(During a battle for the rocket ship lighthouse in Goopy Gully)
The zombies were protecting the light house rocket ship from the plants so Zomboss can launch it into space. One of the Zombies was Electric Slide. She is new to being a female zombie fighter, other than that, She wanted to bring back disco.
Electric Slide: Come on guys! Defend the rocket. I do NOT want to get yelled at Zomboss.
Electric Slide loved to throw plants off the side with the funky bouncer and escape when she's hurt really bad with outta fight, needless she loved her abilities and powers.
The battle raged on. Out of the corner of her eye was a very handsome zombie doing a rocket ride on a group of Acorns and Nightcaps. The Zombies name was: 80s action hero.
Electric Slide had a weird feeling in her undead heart that she never felt before, both do admire each other, but never had the chance to talk to each other, her friends had dates but she never got the chance, she had a nervous feeling that the date would make fun of her afro.
Electric Slide: One and a half minutes guys. Lets go!
Out of nowhere a Peashooter snuck around the right and chili beaned half of her entire team, but she survived and was ready to avenge her allies.
Electric Slide: YOU MOTHER FUCKER!!! I will rip off your peapod dick off and feed it to you. BRING IT ON!
Peashooter: For Crazy Dave!!!
The two fought but ES was losing bad and her outta fight was on cooldown. The Peashooter pinned her down to the ground, she knew she was going to die.
Peashooter: Any last words?
Electric Slide: Fuck you...
Peashooter: Typical undead Zombie tal-OW!
Peashooter got shot by three tiny arrows and turn around to see 80s action hero with a HUGE can't missile launcher.
80s hero: Hello! Ever had the taste of rockets?
Peashooter: Wha?
80s Action hero fired the can't missiles and blew Peashooter to smithereens. Plant guts and green matter was in that spot.
Electric Slide was on the ground trying to get back up, until 80s hero reached his hand out.
80s hero: Need help up, beautiful? It's hard to get up on roller skates anyway.
80s hero up close was the most handsomest sight she seen, the hair, the eyes, the voice, he had a VERY beautiful voice.
80s hero: Ma'am?
ES: Ohhh! Sorry. I thought I was going to die to that Peashooter.
80s hero: All to save a pretty zombie like you.
Electric Slide blushed, she never had compliments from other zombies, all they wanted was brains and brains.
Electric Slide grabbed his hand and got back up her feet. She looked at the launch time, 40 seconds are left to go.
Electric Slide: Thank you.
80s hero: No problem. I hate to see female zombies die. LOOK OUT A CHOMPER!

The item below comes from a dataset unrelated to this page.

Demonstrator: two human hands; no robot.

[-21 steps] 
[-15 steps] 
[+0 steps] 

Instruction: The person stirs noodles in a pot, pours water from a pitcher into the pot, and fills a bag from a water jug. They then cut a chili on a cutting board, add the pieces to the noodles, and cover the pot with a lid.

80s hero shot his bow blaster at the chomper, but the chomper was running at them FAST!
Chomper: (angry growl) Sweaty Zombie feet! MMMMM!!!
Electric Slide had to save him. She tossed her funky bouncer and the Chomper was carried off the edge and fell into the water was vanquished.
Chomper: RRRRRAAAAAAUUGH
80s hero: No girl zombie ever saved me. Thank you.
Electric Slide: I am returning the favor. Chompers are nasty.
80s hero: I like you. After this. Want to go out?
Electric Slides zombie heart skipped a beat after he said that and replied "yes!"
80s hero: Uno Taco at 7 o'clock.
Zomboss on speaker: Rocket launch in... 5. 4. 3. 2. 1.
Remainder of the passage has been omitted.